ROMA: PREZZI ALTI E RESTI SBAGLIATI ALLA FESTA DELL’UNITA’
IL CODACONS CHIEDE SCONTI PER PENSIONATI E CITTADINI A REDDITO BASSO
La Festa dell’Unità – chiamata ora Democratic Party – organizzata a Roma nello splendido scenario delle Terme di Caracalla, è certamente un evento importante e un’opportunità culturale per i cittadini della capitale, che possono godere di musica, dibattiti ed esibizioni varie.
Tuttavia i prezzi praticati da ristoranti, pub, pizzerie, ecc. ubicati all’interno di tale manifestazione non appaiono così “popolari”.

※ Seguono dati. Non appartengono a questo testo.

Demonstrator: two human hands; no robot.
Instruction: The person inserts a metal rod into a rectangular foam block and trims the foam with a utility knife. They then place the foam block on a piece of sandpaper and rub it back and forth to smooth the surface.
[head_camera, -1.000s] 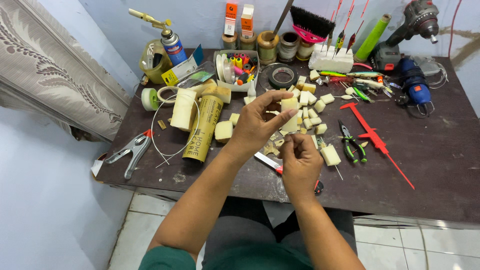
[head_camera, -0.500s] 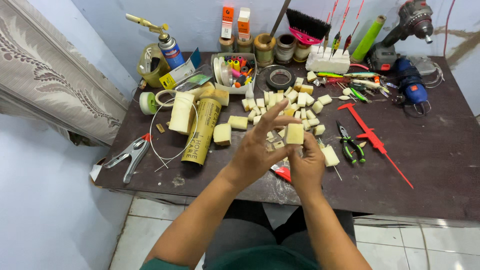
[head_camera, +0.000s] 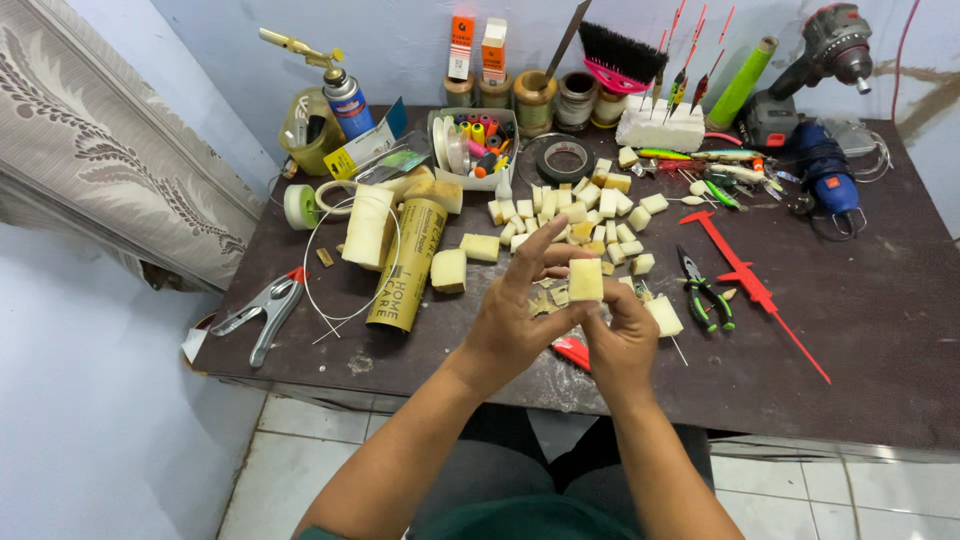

Una visita del Codacons alla Festa, infatti, ha rilevato ieri come un panino di modeste dimensioni, con all’interno una cotoletta e un po’ di insalata, costi ben 3,50 euro. Una birra piccola alla spina 3 euro. Una sfogliatella napotelana addirittura 2,50 euro.
Prezzi che, proprio per la natura della manifestazione, appaiono abbastanza elevati. Ma non finisce qui. Sempre ieri, dopo aver pagato 2 sfogliatelle acquistate presso uno stand specializzato in dolciumi, l’ispettore del Codacons si accorge che il resto reso alla cassa era sbagliato e che mancava un euro. Fa presente l’errore alla cassiera dello stand, e l’addetta controvoglia accetta di restituire l’importo mancante, ma anziché rendere 1 euro, restituisce solo… 50 centesimi!!!
Il Codacons invita il Partito Democratico a mettere in atto la sua politica a favore delle classi meno abbienti, partendo proprio dalla Festa dell’Unità: l’associazione suggerisce in particolare di praticare sconti sui prezzi in favore di pensionati e soggetti a reddito basso che acquistano cibi e bevande presso la manifestazione.